#### What this task involves
Could every line of the data be copied out once more, exactly?

#### Collected material
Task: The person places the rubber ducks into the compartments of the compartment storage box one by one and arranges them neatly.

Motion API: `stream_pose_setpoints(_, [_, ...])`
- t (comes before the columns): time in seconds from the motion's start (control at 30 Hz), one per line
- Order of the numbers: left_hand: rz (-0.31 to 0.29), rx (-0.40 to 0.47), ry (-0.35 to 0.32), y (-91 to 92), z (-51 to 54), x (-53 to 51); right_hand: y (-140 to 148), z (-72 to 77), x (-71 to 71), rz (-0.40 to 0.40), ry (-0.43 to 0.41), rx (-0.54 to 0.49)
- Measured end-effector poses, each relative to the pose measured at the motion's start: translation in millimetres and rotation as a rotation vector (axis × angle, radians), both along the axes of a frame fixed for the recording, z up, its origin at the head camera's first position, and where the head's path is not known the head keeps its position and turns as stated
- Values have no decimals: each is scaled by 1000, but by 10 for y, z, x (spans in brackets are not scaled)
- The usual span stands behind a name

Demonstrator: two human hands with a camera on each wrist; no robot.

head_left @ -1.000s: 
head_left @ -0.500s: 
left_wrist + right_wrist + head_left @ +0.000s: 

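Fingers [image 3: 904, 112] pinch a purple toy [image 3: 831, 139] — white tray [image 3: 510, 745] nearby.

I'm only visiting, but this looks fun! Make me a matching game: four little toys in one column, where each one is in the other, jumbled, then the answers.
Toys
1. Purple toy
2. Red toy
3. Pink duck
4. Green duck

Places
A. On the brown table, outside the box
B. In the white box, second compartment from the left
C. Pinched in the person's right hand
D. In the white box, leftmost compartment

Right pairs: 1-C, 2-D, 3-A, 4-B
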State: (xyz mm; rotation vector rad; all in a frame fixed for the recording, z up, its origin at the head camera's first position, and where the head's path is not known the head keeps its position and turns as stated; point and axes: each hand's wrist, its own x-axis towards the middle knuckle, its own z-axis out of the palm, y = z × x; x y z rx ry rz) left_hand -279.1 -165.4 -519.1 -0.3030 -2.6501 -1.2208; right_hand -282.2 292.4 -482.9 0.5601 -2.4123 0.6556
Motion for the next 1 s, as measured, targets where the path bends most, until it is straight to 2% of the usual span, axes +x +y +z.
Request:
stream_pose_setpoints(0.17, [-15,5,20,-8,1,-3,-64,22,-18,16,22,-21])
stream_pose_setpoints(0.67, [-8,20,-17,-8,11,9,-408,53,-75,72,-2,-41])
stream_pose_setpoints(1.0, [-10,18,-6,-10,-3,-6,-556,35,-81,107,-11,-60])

#### Task solution
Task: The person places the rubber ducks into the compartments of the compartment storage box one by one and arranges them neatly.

Motion API: `stream_pose_setpoints(_, [_, ...])`
- t (comes before the columns): time in seconds from the motion's start (control at 30 Hz), one per line
- Order of the numbers: left_hand: rz (-0.31 to 0.29), rx (-0.40 to 0.47), ry (-0.35 to 0.32), y (-91 to 92), z (-51 to 54), x (-53 to 51); right_hand: y (-140 to 148), z (-72 to 77), x (-71 to 71), rz (-0.40 to 0.40), ry (-0.43 to 0.41), rx (-0.54 to 0.49)
- Measured end-effector poses, each relative to the pose measured at the motion's start: translation in millimetres and rotation as a rotation vector (axis × angle, radians), both along the axes of a frame fixed for the recording, z up, its origin at the head camera's first position, and where the head's path is not known the head keeps its position and turns as stated
- Values have no decimals: each is scaled by 1000, but by 10 for y, z, x (spans in brackets are not scaled)
- The usual span stands behind a name

Demonstrator: two human hands with a camera on each wrist; no robot.

head_left @ -1.000s: 
head_left @ -0.500s: 
left_wrist + right_wrist + head_left @ +0.000s: 

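Fingers [image 3: 904, 112] pinch a purple toy [image 3: 831, 139] — white tray [image 3: 510, 745] nearby.

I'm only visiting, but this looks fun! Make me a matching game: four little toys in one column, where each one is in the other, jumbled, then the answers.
Toys
1. Purple toy
2. Red toy
3. Pink duck
4. Green duck

Places
A. On the brown table, outside the box
B. In the white box, second compartment from the left
C. Pinched in the person's right hand
D. In the white box, leftmost compartment

Right pairs: 1-C, 2-D, 3-A, 4-B
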State: (xyz mm; rotation vector rad; all in a frame fixed for the recording, z up, its origin at the head camera's first position, and where the head's path is not known the head keeps its position and turns as stated; point and axes: each hand's wrist, its own x-axis towards the middle knuckle, its own z-axis out of the palm, y = z × x; x y z rx ry rz) left_hand -279.1 -165.4 -519.1 -0.3030 -2.6501 -1.2208; right_hand -282.2 292.4 -482.9 0.5601 -2.4123 0.6556
Motion for the next 1 s, as measured, targets where the path bends most, until it is straight to 2% of the usual span, axes +x +y +z.
Request:
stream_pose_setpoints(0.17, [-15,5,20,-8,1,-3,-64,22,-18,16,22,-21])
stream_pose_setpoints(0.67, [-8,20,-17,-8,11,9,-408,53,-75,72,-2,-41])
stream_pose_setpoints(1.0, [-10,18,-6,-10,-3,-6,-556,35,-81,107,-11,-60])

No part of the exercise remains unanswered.